Task: Search the data below for the string "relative" and copy all lines where it shows up.

*** Supplied records ***

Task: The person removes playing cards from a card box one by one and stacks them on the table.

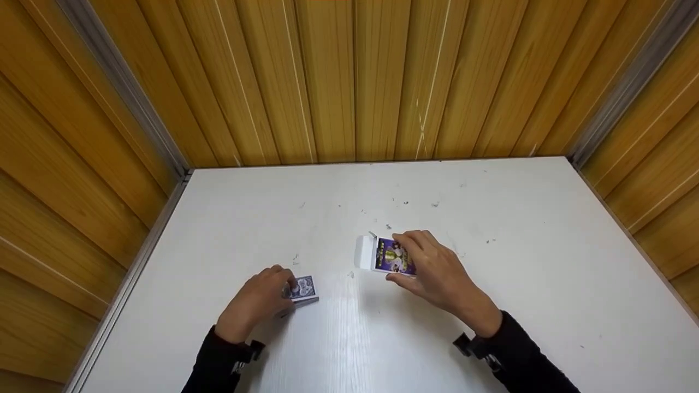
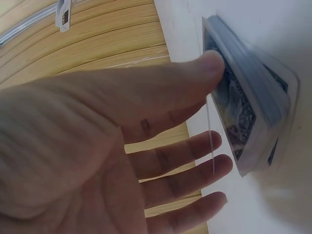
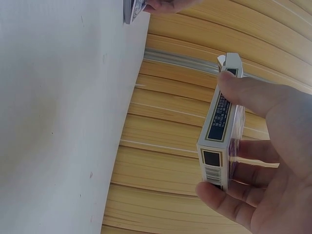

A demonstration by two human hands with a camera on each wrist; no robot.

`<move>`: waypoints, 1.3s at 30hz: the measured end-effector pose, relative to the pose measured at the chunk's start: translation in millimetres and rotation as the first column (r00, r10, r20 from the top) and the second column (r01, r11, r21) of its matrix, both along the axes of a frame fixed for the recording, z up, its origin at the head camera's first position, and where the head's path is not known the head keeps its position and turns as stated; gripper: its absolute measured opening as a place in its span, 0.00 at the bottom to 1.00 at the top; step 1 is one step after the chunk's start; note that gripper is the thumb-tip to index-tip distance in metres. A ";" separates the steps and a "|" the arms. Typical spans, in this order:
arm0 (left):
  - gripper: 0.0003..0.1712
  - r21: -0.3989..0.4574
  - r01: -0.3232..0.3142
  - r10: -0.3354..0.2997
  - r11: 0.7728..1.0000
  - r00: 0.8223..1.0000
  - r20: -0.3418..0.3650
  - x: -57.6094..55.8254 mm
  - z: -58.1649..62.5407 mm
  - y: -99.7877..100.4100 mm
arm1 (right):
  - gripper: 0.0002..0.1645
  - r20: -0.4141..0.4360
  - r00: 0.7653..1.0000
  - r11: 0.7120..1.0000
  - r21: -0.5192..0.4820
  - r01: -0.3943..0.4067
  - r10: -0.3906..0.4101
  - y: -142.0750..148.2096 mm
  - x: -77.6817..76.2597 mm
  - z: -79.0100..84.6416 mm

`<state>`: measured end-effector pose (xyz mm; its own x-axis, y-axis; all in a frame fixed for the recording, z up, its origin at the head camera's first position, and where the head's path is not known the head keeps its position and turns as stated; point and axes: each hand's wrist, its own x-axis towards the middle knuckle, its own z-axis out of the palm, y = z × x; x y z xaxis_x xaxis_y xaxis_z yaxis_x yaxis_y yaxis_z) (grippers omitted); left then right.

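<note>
Left hand [image 1: 259, 300] holds cards [image 1: 306, 287] — right hand [image 1: 434, 270] grips open box [image 1: 392, 256].

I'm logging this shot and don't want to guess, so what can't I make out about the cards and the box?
- Card stack, head view: left end hidden by the left hand.
- Box, head view: right end hidden by the right hand.
- Box's inside, head and right wrist views: hidden by its walls.
- Side print, right wrist view: too small and blurred.
- Card count, left wrist view: edges blur together.
</note>
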<state>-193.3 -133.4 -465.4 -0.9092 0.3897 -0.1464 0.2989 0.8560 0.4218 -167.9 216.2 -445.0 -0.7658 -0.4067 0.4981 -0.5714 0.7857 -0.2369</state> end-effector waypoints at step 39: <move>0.19 -0.002 0.014 -0.015 1.000 0.999 -0.051 3.4 -16.2 11.8 | 0.45 -0.007 1.000 0.999 0.036 -0.007 0.007 -0.2 -0.7 -2.9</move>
<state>-189.9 -121.6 -481.6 -0.9098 0.4027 -0.1003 0.3326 0.8522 0.4040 -168.6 216.0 -448.0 -0.7592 -0.4298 0.4888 -0.5787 0.7895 -0.2046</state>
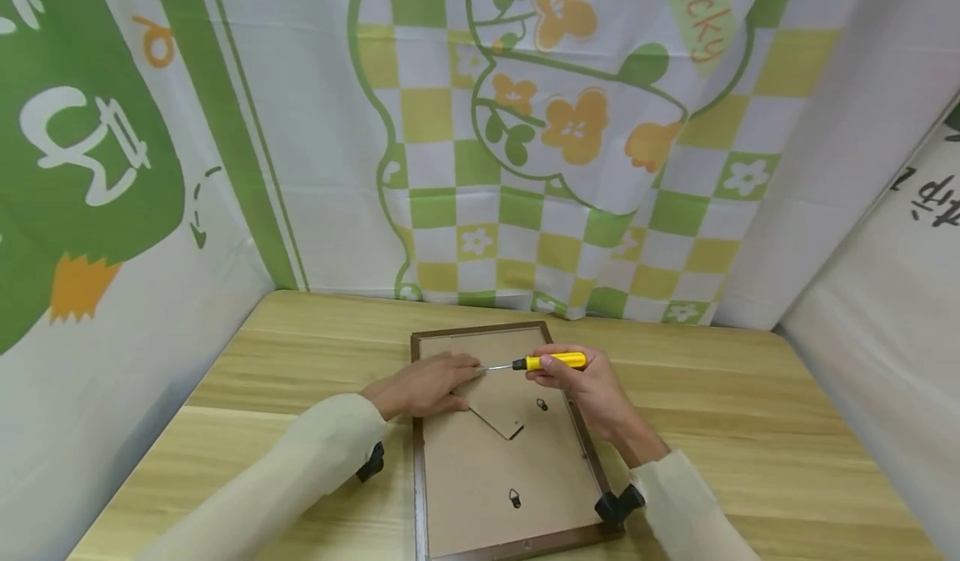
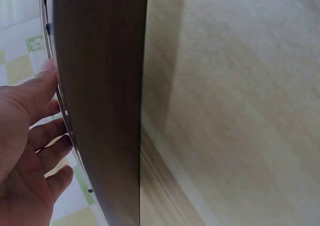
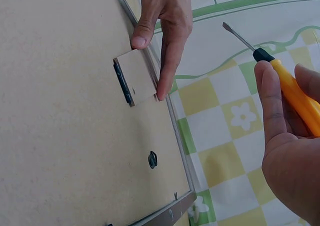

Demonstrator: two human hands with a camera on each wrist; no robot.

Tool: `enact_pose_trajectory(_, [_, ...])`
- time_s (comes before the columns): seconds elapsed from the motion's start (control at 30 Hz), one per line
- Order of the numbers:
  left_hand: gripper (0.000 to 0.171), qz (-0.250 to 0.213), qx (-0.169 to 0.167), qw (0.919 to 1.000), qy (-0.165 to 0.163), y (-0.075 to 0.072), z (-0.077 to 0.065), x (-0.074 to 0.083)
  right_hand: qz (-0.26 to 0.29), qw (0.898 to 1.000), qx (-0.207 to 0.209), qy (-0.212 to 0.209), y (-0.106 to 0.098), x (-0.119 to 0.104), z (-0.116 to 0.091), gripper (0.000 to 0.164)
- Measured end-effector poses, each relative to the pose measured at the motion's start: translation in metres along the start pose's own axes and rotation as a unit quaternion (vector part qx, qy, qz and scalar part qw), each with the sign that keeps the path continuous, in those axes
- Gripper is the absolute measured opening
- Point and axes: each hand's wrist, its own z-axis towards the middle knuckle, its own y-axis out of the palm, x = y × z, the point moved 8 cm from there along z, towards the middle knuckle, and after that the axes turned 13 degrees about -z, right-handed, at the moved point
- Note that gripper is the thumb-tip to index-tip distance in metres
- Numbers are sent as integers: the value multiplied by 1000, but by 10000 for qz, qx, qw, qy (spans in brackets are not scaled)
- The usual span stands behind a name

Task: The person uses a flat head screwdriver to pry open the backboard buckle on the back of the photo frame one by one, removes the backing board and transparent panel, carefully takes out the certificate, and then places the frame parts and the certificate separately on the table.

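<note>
A picture frame lies back up on the wooden table, with a brown rim and beige backing board. My left hand rests over its upper left part, fingers mostly straight, touching the stand flap, whose dark hinge faces the middle of the board. In the left wrist view this hand shows behind the frame's brown side. My right hand grips the yellow handle of a screwdriver above the board. Its metal shaft points left towards the left fingertips; the right wrist view shows its tip free.
Two small metal hangers, a lower one and an upper one, are fixed to the board. The wooden table extends to both sides. A printed, checked curtain hangs behind, with white printed cloth at the sides.
</note>
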Motion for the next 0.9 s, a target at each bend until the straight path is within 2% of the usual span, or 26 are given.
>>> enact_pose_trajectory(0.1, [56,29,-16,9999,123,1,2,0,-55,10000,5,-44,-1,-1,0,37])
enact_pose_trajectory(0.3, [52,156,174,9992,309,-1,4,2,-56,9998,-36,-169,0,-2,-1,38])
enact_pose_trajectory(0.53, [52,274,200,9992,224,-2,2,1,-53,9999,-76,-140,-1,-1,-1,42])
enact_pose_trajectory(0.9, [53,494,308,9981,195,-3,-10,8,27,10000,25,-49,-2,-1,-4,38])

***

Reply to the exercise:
`<move>`: waypoints, 1.3s at 30hz: the measured end-effector pose, relative to the pose measured at the chunk's start: translation in millimetres and rotation as the first column (r00, r10, r20 from the top) and the second column (r01, r11, r21) of its matrix, both along the axes of a frame fixed for the recording, z up, its origin at the head camera's first position, and where the head's path is not known the head keeps its position and turns as stated; gripper: its absolute measured opening as a place in its span, 0.00 at the bottom to 1.00 at the top; step 1 is one step after the chunk's start; note that gripper is the thumb-tip to index-tip distance in metres. A ";" separates the steps and a "|" the arms. Typical spans, in this order:
- Measured end-effector poses, each relative to the pose measured at the motion's start: translation in metres along the start pose's own axes and rotation as a unit quaternion (vector part qx, qy, qz and scalar part qw), each with the sign that keeps the path continuous, in those axes

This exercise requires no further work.